В десять лет Сюзанна Лаказ верила, что мир — волшебная игровая площадка и что все ее любят. В двадцать она убедилась, что мир — опасное место и большинство его обитателей врут, причем не только окружающим, но и себе. Это случилось, когда лучшая подруга увела у нее любимого мужчину и призналась в этом со слезами на глазах, произнося своим хорошеньким лживым ртом фразы типа «мы любим друг друга», «мы созданы друг для друга», «мне так жаль, Сюзи»… Сегодня ей сорок с небольшим, и она абсолютно уверена, что мир — любимая игровая площадка для негодяев всех мастей и ад для всех остальных, а бог — суперчемпион мира по глупости.
Она лежала на кровати, смотрела в потолок и слушала его храп. Он вернулся не больше часа назад, и она почуяла запах другой женщины, несмотря на притупившееся из-за болезни обоняние. Он даже не потрудился принять душ…

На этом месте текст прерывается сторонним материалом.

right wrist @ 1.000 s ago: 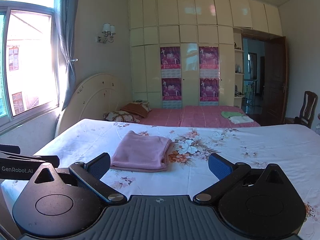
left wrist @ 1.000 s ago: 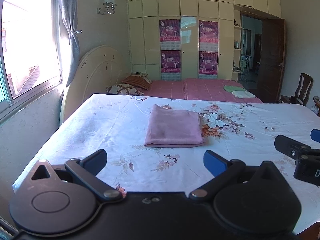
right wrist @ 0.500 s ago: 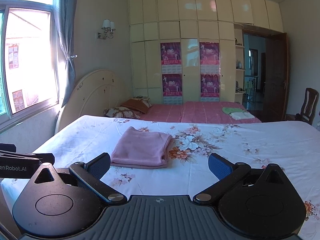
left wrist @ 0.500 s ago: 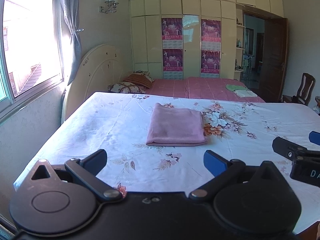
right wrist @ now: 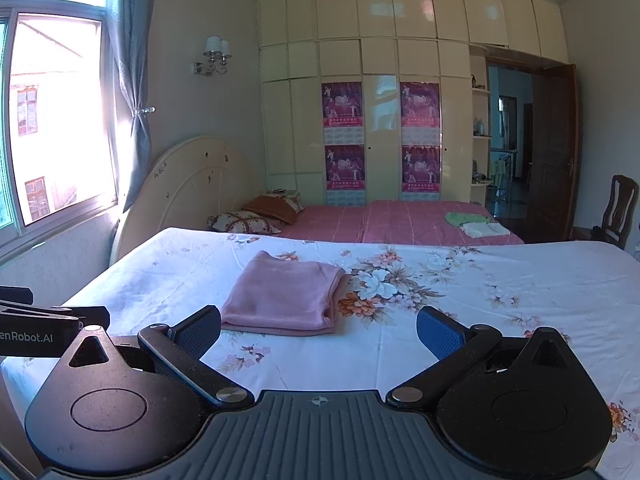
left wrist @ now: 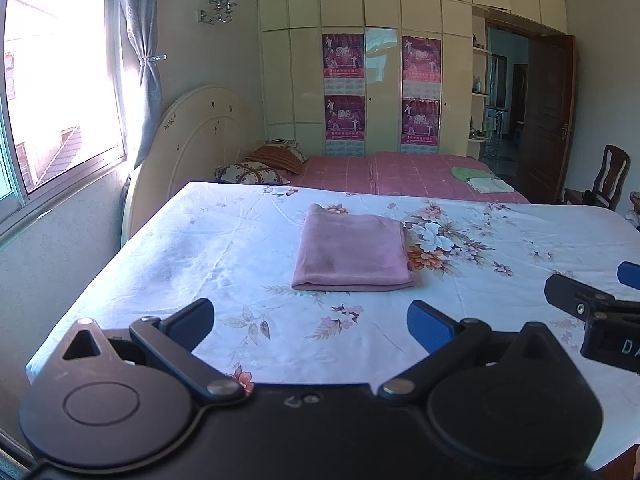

В последнее время муж стал таким предупредительным, таким терпеливым. И… милым. Ну почему он не был таким всегда?
«Не обманывай себя, старушка. Он поступает так не из любви, а ради мира в душе… Он даже не принял душ: какие еще доказательства тебе нужны?»
Ей хотелось умереть спокойно… Внезапно она поняла, что понятие «спокойная смерть» подразумевает месть. Ее месть… С пронзительной ясностью — так, словно мать вернулась из царства мертвых, чтобы сказать: «Ты должна это сделать», она поняла, что завтра же позвонит тому майору и расскажет правду.